[Opening Data excerpt section]

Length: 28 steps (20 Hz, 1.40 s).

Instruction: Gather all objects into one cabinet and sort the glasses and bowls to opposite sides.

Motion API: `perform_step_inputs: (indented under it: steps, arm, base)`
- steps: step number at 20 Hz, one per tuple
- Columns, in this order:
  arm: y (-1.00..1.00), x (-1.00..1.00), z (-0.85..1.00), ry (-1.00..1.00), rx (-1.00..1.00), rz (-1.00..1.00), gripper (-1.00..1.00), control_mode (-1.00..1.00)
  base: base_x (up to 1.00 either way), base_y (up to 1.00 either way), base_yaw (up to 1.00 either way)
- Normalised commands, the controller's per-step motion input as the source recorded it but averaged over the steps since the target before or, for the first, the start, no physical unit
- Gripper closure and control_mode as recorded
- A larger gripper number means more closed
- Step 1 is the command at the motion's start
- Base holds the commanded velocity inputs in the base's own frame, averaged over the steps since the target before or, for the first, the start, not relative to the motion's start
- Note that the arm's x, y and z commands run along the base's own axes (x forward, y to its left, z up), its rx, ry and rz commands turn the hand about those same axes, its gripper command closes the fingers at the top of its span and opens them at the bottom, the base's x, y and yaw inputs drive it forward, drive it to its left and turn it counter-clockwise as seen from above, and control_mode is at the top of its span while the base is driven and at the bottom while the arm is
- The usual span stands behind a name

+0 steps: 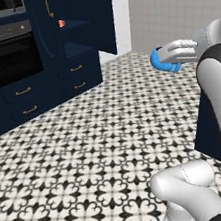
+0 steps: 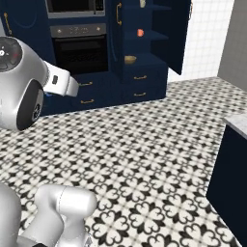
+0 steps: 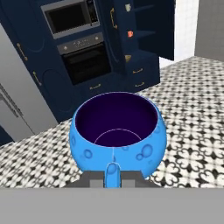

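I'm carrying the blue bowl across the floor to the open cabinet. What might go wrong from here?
1. The hand pinches the blue bowl by its rim alone, so it may tilt or slip while the base drives.
2. The cabinet shelves already hold an orange-red mug, a wooden bowl and a beige mug; the incoming bowl might knock one.
3. The open door could catch the arm.

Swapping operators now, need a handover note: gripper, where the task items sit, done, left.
Gripper: shut on the blue bowl, carried in the air over the tiled floor, well away from the cabinet.
Cabinet door open. Inside: beige mug on the top shelf, orange-red mug on the next, wooden bowl on the shelf below.
Done: three items are in the cabinet, blue bowl picked up.
Left: bring the blue bowl to the cabinet, then put mugs and bowls on opposite sides.
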Motion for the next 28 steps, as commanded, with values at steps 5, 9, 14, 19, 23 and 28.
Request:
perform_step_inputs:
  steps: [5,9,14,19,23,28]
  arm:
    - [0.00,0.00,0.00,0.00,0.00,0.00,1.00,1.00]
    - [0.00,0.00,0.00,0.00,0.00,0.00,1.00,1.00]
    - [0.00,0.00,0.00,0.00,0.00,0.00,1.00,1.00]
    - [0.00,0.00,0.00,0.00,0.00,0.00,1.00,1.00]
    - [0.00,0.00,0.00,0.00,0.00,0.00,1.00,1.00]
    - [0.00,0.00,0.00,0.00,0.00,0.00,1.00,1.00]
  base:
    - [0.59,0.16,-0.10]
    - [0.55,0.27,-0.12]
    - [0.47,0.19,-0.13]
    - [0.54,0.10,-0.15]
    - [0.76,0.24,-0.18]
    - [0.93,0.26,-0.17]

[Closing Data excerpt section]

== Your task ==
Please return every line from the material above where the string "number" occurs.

== Response area ==
- steps: step number at 20 Hz, one per tuple
- A larger gripper number means more closed

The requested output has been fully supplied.